Reviewer’s Rating: ★★★ 1/2
Writer-actress Brit Marling is developing an impressive catalog of films. The East, a tense, smartly cast drama about anti-corporation vigilantes, is her third and most high-profile project, following the well-received 2011 films, Another Earth and Sound of My Voice.
For the Shreveport-shot The East, Marling reteams with her Sound of My Voice director and co-writer, Zal Batmanglij. As in her previous films, the actress portrays a character in transition.
Marling leads the ensemble cast as Sarah Moss, a former FBI agent who accepts a position at Hiller Brood, a private espionage agency that guards the interests and secrets of the world’s powerful corporations. Sarah, rather than apply her spying, investigative and intelligence skills to matters of national interest, is a private eye for commercial hire.
New Orleans native Patricia Clarkson endows Sharon, Sarah’s calm, confident new boss at Hiller Brood, with a sly coolness. Marling and Clarkson’s first scene together — matching the bright, worthy but not overly confident job applicant with a veteran manager who has an eye for talent — expertly establishes their relationship.
Sarah’s first assignment is to locate and infiltrate an off-the-grid group of anarchists known as The East. Her search doesn’t just take her deep undercover, it removes her from the basics of modern society. No hot showers. Dumpster dives for food. Transportation includes hopping freight trains as Woody Guthrie and the hobos did.
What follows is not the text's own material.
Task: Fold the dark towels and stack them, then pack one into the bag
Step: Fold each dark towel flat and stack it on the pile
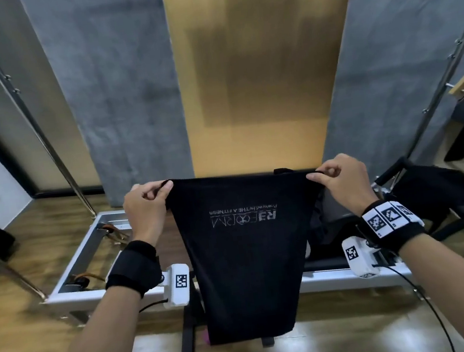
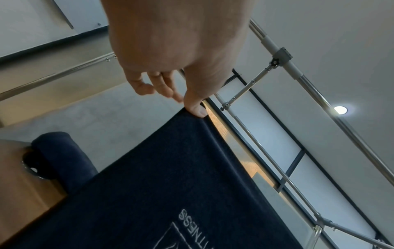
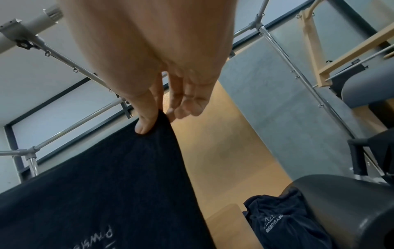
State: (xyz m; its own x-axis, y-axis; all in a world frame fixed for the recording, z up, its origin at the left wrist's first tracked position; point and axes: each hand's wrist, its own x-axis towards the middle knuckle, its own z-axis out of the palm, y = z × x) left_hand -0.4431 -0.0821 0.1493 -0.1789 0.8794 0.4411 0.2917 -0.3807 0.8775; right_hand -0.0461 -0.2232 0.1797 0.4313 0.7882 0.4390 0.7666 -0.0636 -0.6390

The early inspiration for the movie, in fact, was Buy Nothing Day. On that international day of protest, consumers are asked to “unshop, unspend and unwind.”
Although Sarah is a gifted spy, she locates The East a bit too easily. A small group of young people squatting in the remote ruin of a once grand house, The East collective is bent upon punishing huge companies whom it judges to be corporate criminals.
Most of the members of The East readily accept Sarah. Izzy is the exception. She’s the group’s firebrand, an angry young woman who’s passionately committed to The East’s mission of striking back at corporations whose activities or projects have caused harm.
Ellen Page, in a role vastly different from her laid-back breakout performance in 2007’s Juno, makes Izzy as an ecological warrior. The zealous Izzy is a brave, even fearless young woman. Depending upon whether one is standing on one side of the corporate and ecological fence or the other, she’s either a terrorist or a saint. No matter which, Page’s character commands attention and, when the story ends, hers is the most haunting of any performance in the movie.
Alexander Skarsgård of True Blood fame gets high billing as The East’s naturally enigmatic leader, Benji. Quiet and contemplative, Benji is a man of great wealth who’s chosen to live in low-impact primitivism.
Skarsgård’s soulful Benji is another example of how well The East is cast. The actors play their characters so definitively that it’s difficult to imagine any other performers in those roles.
Marling, even amidst high-achievers Clarkson, Page and Skarsgård, doesn’t get lost in the clandestine mist. Her Sarah takes a journey of consciousness. That journey is not particularly unexpected, but Sarah’s growth is so well plotted and executed as to be worth the ride.